With low water, you need to be a good oarsman. Watch for rocks. If you're floating through Rattlesnake Rapids (between Dodge Bridge and Tou Velle Park), you're going to bang your boat when you pass through the chute on the right (the only passage); this is not an IF, it's a WHEN.

For more on October tactics and flies, see the Rivers in General report. See the Rogue River, Upper report for current conditions, hatches, guides, and other information.



Sandy River

What to Expect in October:

This is a good month for coho fishing.

For more on October tactics and flies, see the Rivers in General report. See the Sandy River report for current conditions, hatches, guides, and other information.



Umpqua River, North Fork

What to Expect in October:

Chinook will be spawning this month, and they always stir things up as they thrash around; this makes the steelhead wary. But it's October, and the chinook will soon be rotting carcasses, and a little rain will fall. That makes October one of the best months to fish the North Umpqua. Crowds are down in October, especially on weekdays. At this season the North Umpqua's canyon stays mostly shaded from dawn to dusk, so you can cast your fly all day.

October caddis are active, and that can stimulate the fish. In addition to the usual purple or black steelhead patterns, a Steelhead Caddis, Steelhead Muddler, or other brown or orange pattern might entice the steelhead at this time of year.

Don't wait too long: if we get some heavy rain, many of the steelhead will shoot up the spawning tributaries, and you can't fish for them there.

As the weather turns cold at the end of the month (or before), you might as well sleep in and let the water warm up before going fishing.

For more on October tactics and flies, see the Rivers in General report. See the Umpqua River, North Fork report for current conditions, hatches, guides, and other information.



Williamson River

What to Expect in October:

Most of the migratory rainbows will be above Chiloquin this month. To fish this section, take a pontoon boat. You can't fish from the boat (regs), and you can't walk the bank (private property), and there's no place to launch a bigger craft. So park near the Collier Park turnout on Highway 97 (by the wagon wheel). Carry your boat to the river, and float downstream to the "ramp" below Chiloquin.

Use a small (size 10-12) Marabou Leech, Woolly Bugger, or Seal Bugger in olive, brown, black, or burgundy. A jerky retrieve works best: after quartering your cast downstream, pull in a few inches of line, then stop for two seconds, then repeat. Use a full-sinking line, such as a Type II.

You may find morning hatches of blue-winged olives or midges, and you can pick up some decent resident brown trout or rainbows on surface or emerger patterns. However, the big fish will be much more receptive to the small leeches and streamers mentioned above.

Set your expectations: this is not the prime time to fish the Williamson.
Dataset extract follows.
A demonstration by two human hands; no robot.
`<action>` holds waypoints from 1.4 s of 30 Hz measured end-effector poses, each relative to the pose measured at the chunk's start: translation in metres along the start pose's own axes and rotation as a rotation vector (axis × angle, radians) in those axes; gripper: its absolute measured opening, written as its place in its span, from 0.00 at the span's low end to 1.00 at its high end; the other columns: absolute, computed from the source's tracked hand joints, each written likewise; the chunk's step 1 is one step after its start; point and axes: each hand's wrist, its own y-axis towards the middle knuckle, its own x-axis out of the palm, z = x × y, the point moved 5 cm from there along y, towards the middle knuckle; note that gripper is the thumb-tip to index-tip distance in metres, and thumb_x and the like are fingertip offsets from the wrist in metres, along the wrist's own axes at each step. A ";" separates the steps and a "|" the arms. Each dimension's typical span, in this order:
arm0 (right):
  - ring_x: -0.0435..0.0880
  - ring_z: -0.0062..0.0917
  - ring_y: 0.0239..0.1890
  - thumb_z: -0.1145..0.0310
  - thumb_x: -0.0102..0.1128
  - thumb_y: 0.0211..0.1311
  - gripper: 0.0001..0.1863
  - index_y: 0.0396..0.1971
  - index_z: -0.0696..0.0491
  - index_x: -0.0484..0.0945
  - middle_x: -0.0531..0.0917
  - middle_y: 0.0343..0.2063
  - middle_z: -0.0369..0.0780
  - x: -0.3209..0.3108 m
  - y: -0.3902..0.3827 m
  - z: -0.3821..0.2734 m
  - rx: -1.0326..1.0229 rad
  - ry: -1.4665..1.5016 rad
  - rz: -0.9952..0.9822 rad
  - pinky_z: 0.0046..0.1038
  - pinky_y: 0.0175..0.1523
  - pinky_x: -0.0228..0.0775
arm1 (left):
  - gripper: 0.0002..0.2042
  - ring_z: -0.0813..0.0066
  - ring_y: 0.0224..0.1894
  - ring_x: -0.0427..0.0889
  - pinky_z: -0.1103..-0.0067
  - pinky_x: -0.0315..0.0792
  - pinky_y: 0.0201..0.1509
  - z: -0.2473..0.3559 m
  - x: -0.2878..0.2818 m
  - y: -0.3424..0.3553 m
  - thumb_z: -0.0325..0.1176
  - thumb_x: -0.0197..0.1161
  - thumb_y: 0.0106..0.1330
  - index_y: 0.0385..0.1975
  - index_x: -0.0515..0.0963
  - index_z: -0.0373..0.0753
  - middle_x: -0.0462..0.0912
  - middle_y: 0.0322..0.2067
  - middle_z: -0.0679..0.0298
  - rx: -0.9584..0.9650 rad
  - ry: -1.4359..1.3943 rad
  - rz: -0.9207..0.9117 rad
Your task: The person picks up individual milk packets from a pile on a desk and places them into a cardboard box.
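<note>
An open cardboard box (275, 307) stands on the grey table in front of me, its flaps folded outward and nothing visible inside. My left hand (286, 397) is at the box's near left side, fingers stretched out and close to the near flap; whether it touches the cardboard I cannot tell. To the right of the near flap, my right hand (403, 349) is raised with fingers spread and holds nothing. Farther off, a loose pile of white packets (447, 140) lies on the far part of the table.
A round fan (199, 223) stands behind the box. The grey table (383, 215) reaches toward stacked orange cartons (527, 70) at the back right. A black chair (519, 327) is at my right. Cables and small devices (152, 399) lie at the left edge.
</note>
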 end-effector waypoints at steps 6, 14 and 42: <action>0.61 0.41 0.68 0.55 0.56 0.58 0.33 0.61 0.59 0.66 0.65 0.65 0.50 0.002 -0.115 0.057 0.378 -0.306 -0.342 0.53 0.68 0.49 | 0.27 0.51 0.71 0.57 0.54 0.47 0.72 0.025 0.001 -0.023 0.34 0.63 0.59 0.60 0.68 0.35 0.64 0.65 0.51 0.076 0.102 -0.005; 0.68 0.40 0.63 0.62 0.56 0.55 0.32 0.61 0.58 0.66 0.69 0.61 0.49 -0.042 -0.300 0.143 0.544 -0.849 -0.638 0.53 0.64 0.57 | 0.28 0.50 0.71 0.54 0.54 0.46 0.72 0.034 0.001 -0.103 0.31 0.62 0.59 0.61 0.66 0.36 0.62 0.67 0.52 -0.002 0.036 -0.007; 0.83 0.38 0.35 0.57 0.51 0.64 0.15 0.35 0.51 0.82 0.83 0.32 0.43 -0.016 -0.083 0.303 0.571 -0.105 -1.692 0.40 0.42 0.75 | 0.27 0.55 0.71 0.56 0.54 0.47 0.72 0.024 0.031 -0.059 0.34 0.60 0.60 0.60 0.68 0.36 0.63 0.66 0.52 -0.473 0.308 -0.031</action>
While large fish are available, they are tough to catch in the upper section and are very wary.

It seems to me that this area cools down faster than any other part of Oregon, so an October cold snap can definitely slow the fishing. Don't wait too long to make a trip.

For more on October tactics and flies, see the Rivers in General report. See the Williamson River report for current conditions, hatches, guides, and other information.



Central Region

What to Expect in October:

It's possible to have good fishing in the high lakes in early October. But the weather is iffy, even dangerous, so anglers need to be well-prepared and to keep a careful eye on the weather.



Southwest Region

What to Expect in October:

As water temperatures drop below 60 degrees, bass fishing will decline seriously. But there are still opportunities in early October for smallmouth in the Umpqua main stem, and for largemouth in lakes such as Tenmile and Siltcoos (hit the water early--pre-dawn).



Willamette Region

What to Expect in October:

On the Middle Fork of the Willamette, look for hatches of blue-winged olives, tan size-16 caddis, and October caddis.

The North Fork of Middle Fork of the Willamette is a beautiful spot to visit this time of year; look for October caddis and blue-winged olive hatches.